¡Antes la barbarie que el aburrimiento!
Soy un gran partidario de la diversión en la vida privada —en el amor, en la literatura, en el cine—, pero en la pública abogo por un tedio suizo.
OCURRIÓ HARÁ COSA de un lustro, en Hay-on-Wye, un pueblecito de Gales donde se celebra cada año un festival literario. Yo andaba por Reino Unido promocionando un libro en compañía de mi hijo, por entonces todavía un adolescente, y la noche en que llegamos mi editor nos invitó a cenar con una periodista británica que había cubierto varios conflictos bélicos en África y Oriente Próximo, y que acababa de publicar un libro sobre su experiencia.
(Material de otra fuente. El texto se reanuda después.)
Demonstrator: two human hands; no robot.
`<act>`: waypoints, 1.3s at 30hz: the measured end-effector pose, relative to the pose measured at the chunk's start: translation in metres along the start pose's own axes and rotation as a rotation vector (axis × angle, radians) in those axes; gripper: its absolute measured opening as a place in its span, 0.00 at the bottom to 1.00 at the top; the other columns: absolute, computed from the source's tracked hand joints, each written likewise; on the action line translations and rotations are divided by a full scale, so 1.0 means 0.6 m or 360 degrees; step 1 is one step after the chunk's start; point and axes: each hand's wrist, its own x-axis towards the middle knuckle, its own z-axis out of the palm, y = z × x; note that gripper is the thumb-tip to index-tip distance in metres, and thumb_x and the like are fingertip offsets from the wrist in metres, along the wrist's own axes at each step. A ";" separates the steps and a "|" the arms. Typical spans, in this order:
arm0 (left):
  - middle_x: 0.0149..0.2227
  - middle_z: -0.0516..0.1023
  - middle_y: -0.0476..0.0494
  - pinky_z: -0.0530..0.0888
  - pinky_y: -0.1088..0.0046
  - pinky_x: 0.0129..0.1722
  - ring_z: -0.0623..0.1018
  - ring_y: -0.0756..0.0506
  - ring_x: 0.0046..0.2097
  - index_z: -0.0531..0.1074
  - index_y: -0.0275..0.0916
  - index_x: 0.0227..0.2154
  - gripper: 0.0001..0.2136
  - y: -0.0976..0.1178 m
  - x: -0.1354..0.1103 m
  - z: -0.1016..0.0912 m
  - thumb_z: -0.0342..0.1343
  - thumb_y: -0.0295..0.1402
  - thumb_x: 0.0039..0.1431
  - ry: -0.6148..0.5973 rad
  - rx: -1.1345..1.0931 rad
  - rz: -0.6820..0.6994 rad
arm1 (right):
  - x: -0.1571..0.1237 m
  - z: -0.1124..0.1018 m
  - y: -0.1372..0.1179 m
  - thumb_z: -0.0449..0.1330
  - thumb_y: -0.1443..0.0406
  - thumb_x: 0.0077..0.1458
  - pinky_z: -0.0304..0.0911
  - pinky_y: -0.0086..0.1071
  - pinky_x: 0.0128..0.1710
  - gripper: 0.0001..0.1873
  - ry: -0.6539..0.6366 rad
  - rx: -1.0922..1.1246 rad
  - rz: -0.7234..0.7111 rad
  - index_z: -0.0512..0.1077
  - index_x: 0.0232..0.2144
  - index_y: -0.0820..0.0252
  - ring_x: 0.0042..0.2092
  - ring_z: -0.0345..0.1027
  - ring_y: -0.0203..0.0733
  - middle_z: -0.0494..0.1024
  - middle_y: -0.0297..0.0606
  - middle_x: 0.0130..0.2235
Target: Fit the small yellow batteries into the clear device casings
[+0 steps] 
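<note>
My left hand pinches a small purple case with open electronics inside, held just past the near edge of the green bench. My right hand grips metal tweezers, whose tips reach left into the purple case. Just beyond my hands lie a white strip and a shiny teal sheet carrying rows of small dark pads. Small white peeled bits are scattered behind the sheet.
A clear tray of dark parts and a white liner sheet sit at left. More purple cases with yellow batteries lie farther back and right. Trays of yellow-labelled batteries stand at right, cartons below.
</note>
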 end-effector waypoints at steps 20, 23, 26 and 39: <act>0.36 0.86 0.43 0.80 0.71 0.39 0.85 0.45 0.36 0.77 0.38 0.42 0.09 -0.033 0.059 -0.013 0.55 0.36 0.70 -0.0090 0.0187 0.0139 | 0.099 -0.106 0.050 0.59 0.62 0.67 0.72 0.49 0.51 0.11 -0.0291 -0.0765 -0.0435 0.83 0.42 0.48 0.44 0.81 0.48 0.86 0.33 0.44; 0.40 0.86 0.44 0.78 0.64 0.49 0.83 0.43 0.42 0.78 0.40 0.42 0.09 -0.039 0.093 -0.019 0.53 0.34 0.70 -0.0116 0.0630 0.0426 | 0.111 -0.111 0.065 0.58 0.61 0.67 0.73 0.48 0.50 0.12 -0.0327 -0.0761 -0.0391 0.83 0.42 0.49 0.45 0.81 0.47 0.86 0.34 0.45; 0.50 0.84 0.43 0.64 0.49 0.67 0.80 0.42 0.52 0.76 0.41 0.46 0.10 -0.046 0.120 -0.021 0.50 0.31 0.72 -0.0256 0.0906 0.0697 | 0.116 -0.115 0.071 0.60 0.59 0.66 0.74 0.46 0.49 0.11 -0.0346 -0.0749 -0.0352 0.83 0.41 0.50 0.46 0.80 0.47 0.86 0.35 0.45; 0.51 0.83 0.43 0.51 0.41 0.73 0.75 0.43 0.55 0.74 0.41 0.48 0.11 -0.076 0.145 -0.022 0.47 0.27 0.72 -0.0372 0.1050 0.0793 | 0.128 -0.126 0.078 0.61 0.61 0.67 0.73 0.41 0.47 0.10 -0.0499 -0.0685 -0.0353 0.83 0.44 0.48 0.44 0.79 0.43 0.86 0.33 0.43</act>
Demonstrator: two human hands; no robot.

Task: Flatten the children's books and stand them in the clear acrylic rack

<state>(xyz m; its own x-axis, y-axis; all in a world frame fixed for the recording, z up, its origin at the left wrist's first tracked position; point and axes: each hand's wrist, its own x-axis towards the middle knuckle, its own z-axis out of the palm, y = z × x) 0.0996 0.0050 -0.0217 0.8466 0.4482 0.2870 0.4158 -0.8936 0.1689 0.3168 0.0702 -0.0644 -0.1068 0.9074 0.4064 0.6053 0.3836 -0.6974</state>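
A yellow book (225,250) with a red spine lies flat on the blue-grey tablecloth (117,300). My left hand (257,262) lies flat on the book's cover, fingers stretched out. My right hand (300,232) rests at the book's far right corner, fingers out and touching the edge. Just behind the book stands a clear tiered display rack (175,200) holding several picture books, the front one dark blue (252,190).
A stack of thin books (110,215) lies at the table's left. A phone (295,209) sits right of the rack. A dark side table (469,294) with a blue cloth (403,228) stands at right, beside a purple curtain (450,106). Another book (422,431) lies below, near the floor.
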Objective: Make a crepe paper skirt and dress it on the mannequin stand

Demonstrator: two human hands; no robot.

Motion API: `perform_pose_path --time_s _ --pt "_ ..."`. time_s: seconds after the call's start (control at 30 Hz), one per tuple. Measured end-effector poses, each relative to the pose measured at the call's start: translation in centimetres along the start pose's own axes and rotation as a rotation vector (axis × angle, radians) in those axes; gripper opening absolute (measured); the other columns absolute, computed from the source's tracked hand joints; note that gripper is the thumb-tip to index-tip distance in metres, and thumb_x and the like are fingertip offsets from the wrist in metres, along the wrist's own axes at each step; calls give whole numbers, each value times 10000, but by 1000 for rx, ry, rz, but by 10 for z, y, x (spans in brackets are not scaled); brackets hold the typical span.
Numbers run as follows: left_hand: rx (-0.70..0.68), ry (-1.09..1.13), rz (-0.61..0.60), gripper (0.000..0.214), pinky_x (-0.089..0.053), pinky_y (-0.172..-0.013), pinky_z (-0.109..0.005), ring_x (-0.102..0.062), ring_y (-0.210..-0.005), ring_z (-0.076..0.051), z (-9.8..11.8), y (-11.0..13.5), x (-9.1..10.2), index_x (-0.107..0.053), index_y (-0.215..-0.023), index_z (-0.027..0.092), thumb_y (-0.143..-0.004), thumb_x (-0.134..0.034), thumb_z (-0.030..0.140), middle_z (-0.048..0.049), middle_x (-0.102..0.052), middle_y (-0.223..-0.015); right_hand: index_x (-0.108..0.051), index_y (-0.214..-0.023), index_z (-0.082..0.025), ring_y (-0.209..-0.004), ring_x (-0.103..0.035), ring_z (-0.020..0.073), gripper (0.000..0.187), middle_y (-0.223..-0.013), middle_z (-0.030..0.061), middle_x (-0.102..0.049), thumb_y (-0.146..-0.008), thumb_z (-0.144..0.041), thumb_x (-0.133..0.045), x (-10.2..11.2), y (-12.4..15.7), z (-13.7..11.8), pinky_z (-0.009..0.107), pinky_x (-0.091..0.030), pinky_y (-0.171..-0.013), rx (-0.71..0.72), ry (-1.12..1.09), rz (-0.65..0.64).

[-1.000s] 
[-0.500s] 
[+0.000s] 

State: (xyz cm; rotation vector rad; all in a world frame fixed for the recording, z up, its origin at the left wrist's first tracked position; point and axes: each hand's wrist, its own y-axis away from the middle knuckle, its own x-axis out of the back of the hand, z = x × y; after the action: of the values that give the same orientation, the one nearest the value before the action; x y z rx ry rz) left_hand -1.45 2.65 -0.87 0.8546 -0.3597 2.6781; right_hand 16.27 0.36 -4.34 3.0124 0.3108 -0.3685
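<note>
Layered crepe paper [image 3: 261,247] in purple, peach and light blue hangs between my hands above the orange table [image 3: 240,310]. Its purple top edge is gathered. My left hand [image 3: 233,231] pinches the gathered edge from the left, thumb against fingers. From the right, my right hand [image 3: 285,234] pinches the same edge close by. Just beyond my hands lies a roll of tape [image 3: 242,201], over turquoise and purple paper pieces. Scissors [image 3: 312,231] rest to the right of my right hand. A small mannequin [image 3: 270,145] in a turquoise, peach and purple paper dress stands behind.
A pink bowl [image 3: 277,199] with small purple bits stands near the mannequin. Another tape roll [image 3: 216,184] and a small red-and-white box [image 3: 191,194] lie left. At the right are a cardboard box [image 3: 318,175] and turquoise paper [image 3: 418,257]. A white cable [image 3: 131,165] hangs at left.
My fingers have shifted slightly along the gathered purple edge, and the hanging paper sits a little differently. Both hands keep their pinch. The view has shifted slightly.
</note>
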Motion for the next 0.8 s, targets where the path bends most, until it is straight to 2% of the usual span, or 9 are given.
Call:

Durante la cena, la periodista contó cosas interesantísimas, pero en determinado momento, a propósito de alguna de las barbaridades de las que había informado, citó a George Orwell: “¿Dónde está la gente buena cuando pasan cosas malas?”; en otro momento se lamentó: “¿No os parece que Europa es cada día más aburrida y menos interesante?”. Entonces me puse como un basilisco; por fortuna, no recuerdo exactamente lo que dije: debí de recordarle a la periodista, cabreado, aquella maldición china que reza: “Que vivas tiempos interesantes”; debí de contarle, furioso, que la Guerra Civil fue en el siglo XX el momento más interesante de mi país, tan interesante que llegaban de todo el mundo reporteros como ella para contar lo que pasaba y escribir libros y volverse luego a disfrutar de la paz y la tranquilidad de sus aburridos países mientras en el mío la gente seguía matándose; debí de soltarle a grito pelado que yo soy un gran partidario de la diversión en la vida privada —en el amor, en la literatura, en el cine—, pero que en la vida pública soy partidario de un aburrimiento escandinavo, o como mínimo suizo. En fin. Todo esto debí de decirle a la periodista; lo que no le dije, en cambio, es que la pregunta de Orwell era retórica, y que Orwell sabía muy bien que, cuando pasan cosas malas, la mayoría de la gente se calla, o ayuda a hacerlas, o las hace ella misma. Al día siguiente le ofrecí mis más sinceras disculpas a la periodista.
Debí de contarle, furioso, que la Guerra Civil fue tan interesante que llegaban de todo el mundo reporteros como ella para contar lo que pasaba
Marx escribió que la violencia es la partera de la historia; yo me pregunto si no habremos desdeñado el papel del aburrimiento en la historia. Hasta donde alcanzo, no existe una historia del aburrimiento, pero seguro que aprenderíamos mucho leyéndola. El 15 de marzo de 1968, Pierre Viansson-Ponté publicaba en primera página de Le Monde un artículo titulado “Cuando Francia se aburre…”; dos meses después estalló la revolución. George Steiner recuerda que, tras los 100 años de paz y prosperidad relativas que siguieron al fin de las guerras napoleónicas, se incubó en Europa un gran aburrimiento que produjo un anhelo de intensidad colectiva y un secreto deseo de destrucción y muerte, muy visible en el arte de la época (“¡Antes la barbarie que el aburrimiento!”, exclamó Théophile Gautier), y que ese ennui acabó siendo un carburante ideal para las dos guerras mundiales que destruyeron el continente. En Cataluña el separatismo abunda entre gente joven, pero sobre todo entre gente mayor, incluso muy mayor; yo conozco a algunos: jubilados sin horizonte que vegetaban en un tedio amodorrado y crepuscular y que de golpe han hallado una ilusión, una utopía, una forma de salir de su soledad y hermanarse con otros a través de una gesta colectiva que, para ellos, posee todas las ventajas emotivas de ese tipo de gestas y ninguno de sus inconvenientes. Algo semejante ocurre con algunos jóvenes. “Mira, Javier”, me dijo una vez uno de ellos, un periodista muy conocido. “Nuestros abuelos vivieron la aventura de la guerra y nuestros padres la del antifranquismo; nosotros queremos vivir la aventura de la independencia”. Me quedé mudo: no le dije, cabreado, que para sus abuelos la guerra no fue una aventura; no añadí, furioso, que sus padres no fueron antifranquistas (porque, como decía Vázquez Montalbán, durante la mayor parte del franquismo los antifranquistas de verdad cabían en un autobús); no le solté a grito pelado que, si quería aventuras, se fuera a buscarlas a África y a Oriente Próximo, donde las hay en abundancia, como sabía mi querida periodista británica. No hice nada de eso, de lo que casi me congratulo, porque así no tuve que disculparme.
No: yo no despreciaría el papel del aburrimiento en la historia. En absoluto.